Supplied material:
════════════════════

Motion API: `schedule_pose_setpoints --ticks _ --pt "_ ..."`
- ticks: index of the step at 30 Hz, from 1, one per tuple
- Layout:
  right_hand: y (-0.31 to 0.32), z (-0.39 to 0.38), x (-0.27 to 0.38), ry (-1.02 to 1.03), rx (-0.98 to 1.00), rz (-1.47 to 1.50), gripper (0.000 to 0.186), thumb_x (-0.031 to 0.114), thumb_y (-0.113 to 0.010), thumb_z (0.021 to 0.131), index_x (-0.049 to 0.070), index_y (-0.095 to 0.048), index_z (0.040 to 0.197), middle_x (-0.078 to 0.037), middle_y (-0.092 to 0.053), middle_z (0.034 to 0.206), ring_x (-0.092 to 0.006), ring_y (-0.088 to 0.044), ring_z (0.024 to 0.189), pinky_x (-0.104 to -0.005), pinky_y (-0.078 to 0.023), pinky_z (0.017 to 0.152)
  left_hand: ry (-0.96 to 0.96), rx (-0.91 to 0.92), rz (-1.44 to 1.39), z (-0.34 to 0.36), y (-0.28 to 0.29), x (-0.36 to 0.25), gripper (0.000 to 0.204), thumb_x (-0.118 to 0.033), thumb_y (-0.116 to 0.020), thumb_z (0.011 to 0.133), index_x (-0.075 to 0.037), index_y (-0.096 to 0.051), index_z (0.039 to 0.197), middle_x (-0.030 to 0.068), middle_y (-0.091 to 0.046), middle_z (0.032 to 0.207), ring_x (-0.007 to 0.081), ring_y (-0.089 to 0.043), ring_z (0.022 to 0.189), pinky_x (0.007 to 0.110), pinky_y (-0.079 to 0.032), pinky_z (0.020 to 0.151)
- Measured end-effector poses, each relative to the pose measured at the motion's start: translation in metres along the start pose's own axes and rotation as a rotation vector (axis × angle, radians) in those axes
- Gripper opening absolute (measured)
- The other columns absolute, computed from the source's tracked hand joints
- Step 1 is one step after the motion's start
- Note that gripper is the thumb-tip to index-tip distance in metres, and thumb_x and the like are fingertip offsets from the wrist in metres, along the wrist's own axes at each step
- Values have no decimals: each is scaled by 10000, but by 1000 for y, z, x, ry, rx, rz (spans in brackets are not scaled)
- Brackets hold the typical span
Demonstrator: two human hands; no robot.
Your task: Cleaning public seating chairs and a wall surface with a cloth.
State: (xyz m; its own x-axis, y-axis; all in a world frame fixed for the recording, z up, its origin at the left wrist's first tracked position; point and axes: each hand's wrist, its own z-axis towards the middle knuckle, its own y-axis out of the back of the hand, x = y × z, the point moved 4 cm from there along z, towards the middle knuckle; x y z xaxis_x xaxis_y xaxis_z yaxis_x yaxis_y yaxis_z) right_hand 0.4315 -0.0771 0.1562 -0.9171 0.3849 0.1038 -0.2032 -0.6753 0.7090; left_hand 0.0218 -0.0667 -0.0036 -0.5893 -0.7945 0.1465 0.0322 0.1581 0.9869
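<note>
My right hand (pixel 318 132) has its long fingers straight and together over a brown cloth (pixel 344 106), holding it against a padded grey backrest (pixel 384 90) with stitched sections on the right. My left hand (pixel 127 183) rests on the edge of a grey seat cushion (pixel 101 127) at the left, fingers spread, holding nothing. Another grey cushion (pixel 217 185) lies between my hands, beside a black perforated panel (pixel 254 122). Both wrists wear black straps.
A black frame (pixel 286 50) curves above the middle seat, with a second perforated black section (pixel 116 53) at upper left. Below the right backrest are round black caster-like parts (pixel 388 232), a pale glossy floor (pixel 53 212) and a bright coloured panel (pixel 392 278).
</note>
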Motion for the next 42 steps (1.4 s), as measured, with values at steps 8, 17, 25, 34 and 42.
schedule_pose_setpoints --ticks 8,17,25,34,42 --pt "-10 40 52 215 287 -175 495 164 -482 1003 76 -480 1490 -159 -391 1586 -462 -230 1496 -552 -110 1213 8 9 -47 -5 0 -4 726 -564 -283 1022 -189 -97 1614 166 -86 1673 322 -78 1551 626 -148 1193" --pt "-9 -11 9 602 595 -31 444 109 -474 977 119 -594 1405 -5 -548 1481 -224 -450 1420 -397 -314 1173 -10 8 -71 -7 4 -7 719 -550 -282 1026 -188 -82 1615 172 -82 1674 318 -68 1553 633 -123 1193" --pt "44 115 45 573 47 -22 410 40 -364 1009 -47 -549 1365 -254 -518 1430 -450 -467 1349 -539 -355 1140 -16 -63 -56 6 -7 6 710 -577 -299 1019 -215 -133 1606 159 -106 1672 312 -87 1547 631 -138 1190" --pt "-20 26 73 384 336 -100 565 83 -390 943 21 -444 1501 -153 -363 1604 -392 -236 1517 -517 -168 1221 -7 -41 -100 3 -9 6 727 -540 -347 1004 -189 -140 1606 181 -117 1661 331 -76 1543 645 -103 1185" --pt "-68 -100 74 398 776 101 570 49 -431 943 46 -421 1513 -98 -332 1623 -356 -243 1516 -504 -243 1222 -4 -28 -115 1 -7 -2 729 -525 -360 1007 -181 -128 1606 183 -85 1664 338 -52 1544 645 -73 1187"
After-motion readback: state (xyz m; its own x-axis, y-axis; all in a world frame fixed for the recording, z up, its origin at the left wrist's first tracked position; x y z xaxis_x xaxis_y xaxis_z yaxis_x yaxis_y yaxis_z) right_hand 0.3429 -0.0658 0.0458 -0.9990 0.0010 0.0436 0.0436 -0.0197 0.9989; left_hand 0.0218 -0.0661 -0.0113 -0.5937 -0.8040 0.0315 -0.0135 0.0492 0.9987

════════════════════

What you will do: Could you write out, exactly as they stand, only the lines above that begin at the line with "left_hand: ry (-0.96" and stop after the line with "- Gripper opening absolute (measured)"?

Response to the exercise:
  left_hand: ry (-0.96 to 0.96), rx (-0.91 to 0.92), rz (-1.44 to 1.39), z (-0.34 to 0.36), y (-0.28 to 0.29), x (-0.36 to 0.25), gripper (0.000 to 0.204), thumb_x (-0.118 to 0.033), thumb_y (-0.116 to 0.020), thumb_z (0.011 to 0.133), index_x (-0.075 to 0.037), index_y (-0.096 to 0.051), index_z (0.039 to 0.197), middle_x (-0.030 to 0.068), middle_y (-0.091 to 0.046), middle_z (0.032 to 0.207), ring_x (-0.007 to 0.081), ring_y (-0.089 to 0.043), ring_z (0.022 to 0.189), pinky_x (0.007 to 0.110), pinky_y (-0.079 to 0.032), pinky_z (0.020 to 0.151)
- Measured end-effector poses, each relative to the pose measured at the motion's start: translation in metres along the start pose's own axes and rotation as a rotation vector (axis × angle, radians) in those axes
- Gripper opening absolute (measured)

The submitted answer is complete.